Now most of us probably has been down this road once or twice (or maybe several times)…you’re working in an agency and you have to put together a work order/estimate for this client. The client thinks that they know how much the website costs and when your numbers come to about $50k (as an example), they rebuff that number and exclaim that it shouldn’t cost that much.
“Isn’t all you have to do is swap out an image, resize the template, move this copy here and replace this line of code with this code here?“
Unfortunately, the sad truth is that the clients think its straightforward, when in actuality, there are some back-end costs associated with JUST making a change. Hopefully the agency you work for prides itself on its workmanship and quality and go above and beyond just to provide a great product to its clients.
In an article written by Sean Carton and published in ClickZ, he bravely publishes his thoughts directed towards those that have often suffered the common misconceptions encountered by the client.
So, just how much does a website cost?
- According to Sean Carton, the agency can’t just simply provide a quote without thinking about several other internal factors – salaries, employees, profit margin, etc. After all, the agency IS a business…
- Now to update a simple page, you have several efforts typically in play: a project manager, a creative director, art director, web designer, web developer, and a copywriter. Albeit, there are some positions that may be duplicated or not necessary (e.g. if there is no back-end functionality, then most likely you won’t need a web developer).

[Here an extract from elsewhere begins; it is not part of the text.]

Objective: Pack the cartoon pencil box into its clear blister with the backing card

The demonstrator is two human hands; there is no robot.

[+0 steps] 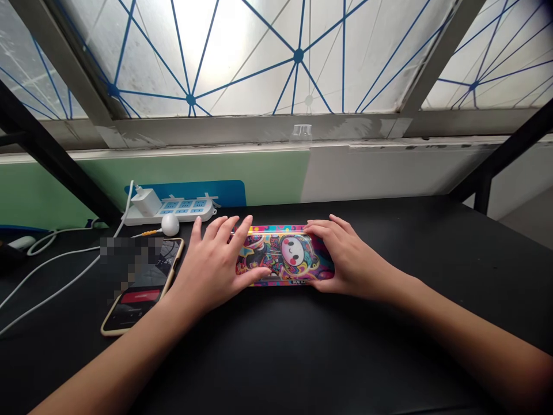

- Then you need to consider what each member’s hourly rate is. Some will obviously cost more than others, but the agency isn’t simply going to pay for it. They’re providing a service to their clients so the buck must be passed on to someone…and since the client is paying the agency’s bills, why not the hourly rate (which will help pay the salaries too).
- Now, multiply each hourly rate for each role by the total number of hours these members will take. Sure, it’s simple to say that it should take 4 hours to do a mockup, but to do it RIGHT and based on the average speed of some designers, it’s safe to assume about 8 hours.
Before you know it, you’ll probably have a website for at least $3000 or so. In other words, don’t be surprised about the website costs. That’s what you’ll need to pay if you go for the professionals. Talented persons will not be selling their services for an hourly rate of $10. The next best thing would be to go find the proverbial “neighbor’s brother’s cousin’s sister’s son” who is working out of a garage.